No pictures go into the output, which should consist only of the lines from the first line of the data through the line with "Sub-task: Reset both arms", copied exactly.

───── Provided information ─────

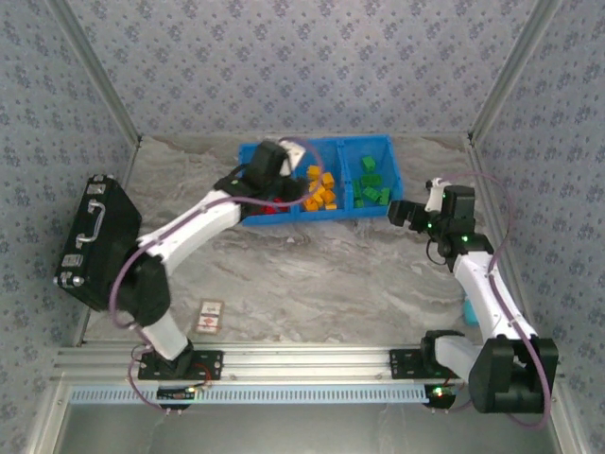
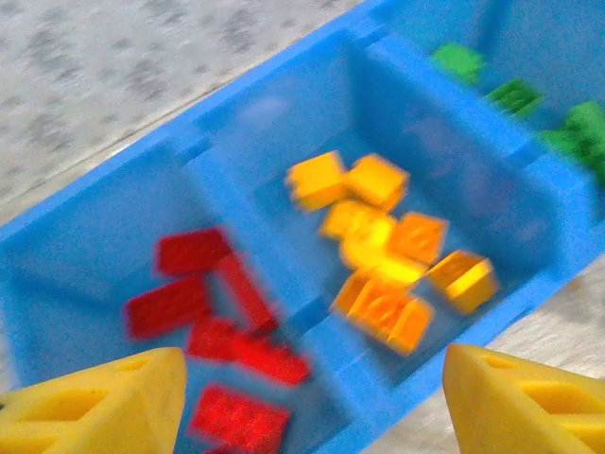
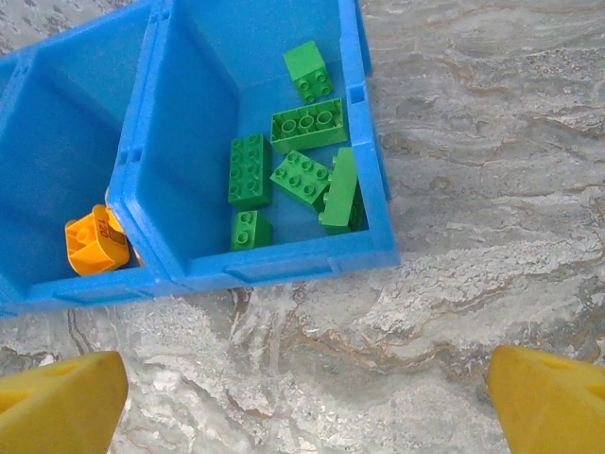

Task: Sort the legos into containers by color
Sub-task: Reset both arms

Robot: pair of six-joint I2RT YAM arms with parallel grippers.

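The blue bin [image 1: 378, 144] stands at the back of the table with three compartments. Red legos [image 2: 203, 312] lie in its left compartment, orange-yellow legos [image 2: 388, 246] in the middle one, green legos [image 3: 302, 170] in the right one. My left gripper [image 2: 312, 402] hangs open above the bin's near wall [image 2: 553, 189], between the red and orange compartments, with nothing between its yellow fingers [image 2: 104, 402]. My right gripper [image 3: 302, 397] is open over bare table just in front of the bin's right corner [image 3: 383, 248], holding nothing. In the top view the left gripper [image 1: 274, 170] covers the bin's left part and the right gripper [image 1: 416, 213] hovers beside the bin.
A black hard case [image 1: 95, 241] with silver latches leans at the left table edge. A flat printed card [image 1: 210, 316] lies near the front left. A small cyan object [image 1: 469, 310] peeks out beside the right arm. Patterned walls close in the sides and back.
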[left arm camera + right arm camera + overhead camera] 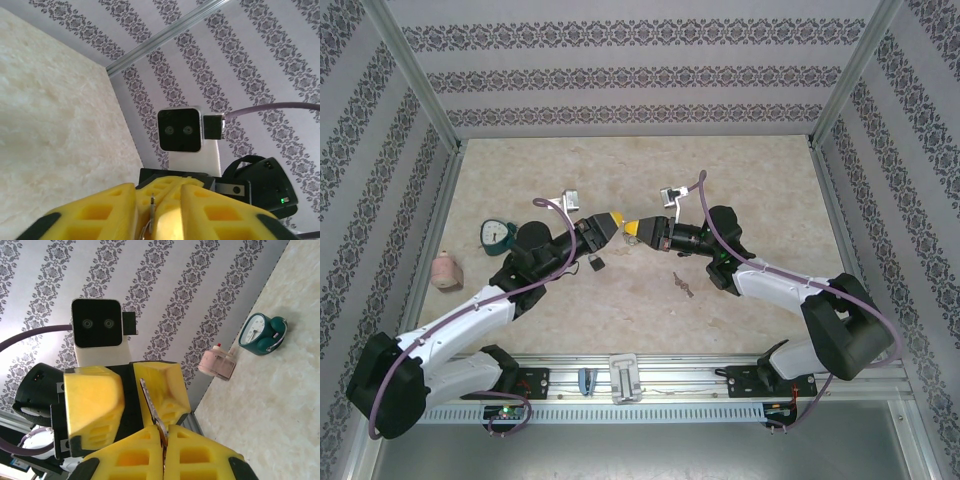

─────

### The completed task
Task: Sort the legos into containers by color
Sub-task: Reset both arms

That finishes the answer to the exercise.